Lines, not repeats, are what count: give the number of lines below that hold "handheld", and nothing more.

**** DATA SHOWN

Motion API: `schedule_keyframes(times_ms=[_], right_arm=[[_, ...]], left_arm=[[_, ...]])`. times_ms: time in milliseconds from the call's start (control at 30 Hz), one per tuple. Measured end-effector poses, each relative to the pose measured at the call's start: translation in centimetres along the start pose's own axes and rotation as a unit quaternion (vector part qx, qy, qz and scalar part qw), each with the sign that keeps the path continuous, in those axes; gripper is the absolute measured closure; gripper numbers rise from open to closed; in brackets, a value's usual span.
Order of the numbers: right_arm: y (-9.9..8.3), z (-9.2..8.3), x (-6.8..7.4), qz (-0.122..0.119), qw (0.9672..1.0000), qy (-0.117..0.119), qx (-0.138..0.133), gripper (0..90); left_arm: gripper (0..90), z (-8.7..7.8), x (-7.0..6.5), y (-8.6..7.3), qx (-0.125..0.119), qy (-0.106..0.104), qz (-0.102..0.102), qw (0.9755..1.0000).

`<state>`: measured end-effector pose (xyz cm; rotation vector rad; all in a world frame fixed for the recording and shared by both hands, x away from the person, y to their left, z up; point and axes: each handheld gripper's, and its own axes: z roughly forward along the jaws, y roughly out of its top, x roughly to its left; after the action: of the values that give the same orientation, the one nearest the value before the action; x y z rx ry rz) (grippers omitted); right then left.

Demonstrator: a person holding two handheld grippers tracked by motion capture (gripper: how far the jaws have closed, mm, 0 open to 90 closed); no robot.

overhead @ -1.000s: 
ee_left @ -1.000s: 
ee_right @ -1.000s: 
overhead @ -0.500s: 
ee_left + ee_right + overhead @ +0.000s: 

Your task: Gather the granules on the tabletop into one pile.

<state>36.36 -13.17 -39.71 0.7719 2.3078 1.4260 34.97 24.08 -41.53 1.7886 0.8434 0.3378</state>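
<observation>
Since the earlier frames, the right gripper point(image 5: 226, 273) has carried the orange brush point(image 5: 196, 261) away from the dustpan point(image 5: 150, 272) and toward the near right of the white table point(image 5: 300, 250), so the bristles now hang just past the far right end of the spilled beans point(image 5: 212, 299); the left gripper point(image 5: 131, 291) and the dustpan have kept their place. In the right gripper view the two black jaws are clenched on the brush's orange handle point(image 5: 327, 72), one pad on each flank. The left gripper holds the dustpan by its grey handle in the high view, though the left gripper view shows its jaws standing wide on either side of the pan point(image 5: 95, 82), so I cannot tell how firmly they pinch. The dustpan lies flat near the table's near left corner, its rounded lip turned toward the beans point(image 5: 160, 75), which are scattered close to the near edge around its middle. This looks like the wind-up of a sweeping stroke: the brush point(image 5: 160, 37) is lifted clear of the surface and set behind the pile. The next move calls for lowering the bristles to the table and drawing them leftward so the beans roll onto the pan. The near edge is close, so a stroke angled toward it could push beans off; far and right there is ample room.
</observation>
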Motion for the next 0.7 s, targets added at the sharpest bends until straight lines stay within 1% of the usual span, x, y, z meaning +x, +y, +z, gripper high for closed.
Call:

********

REPLY:
2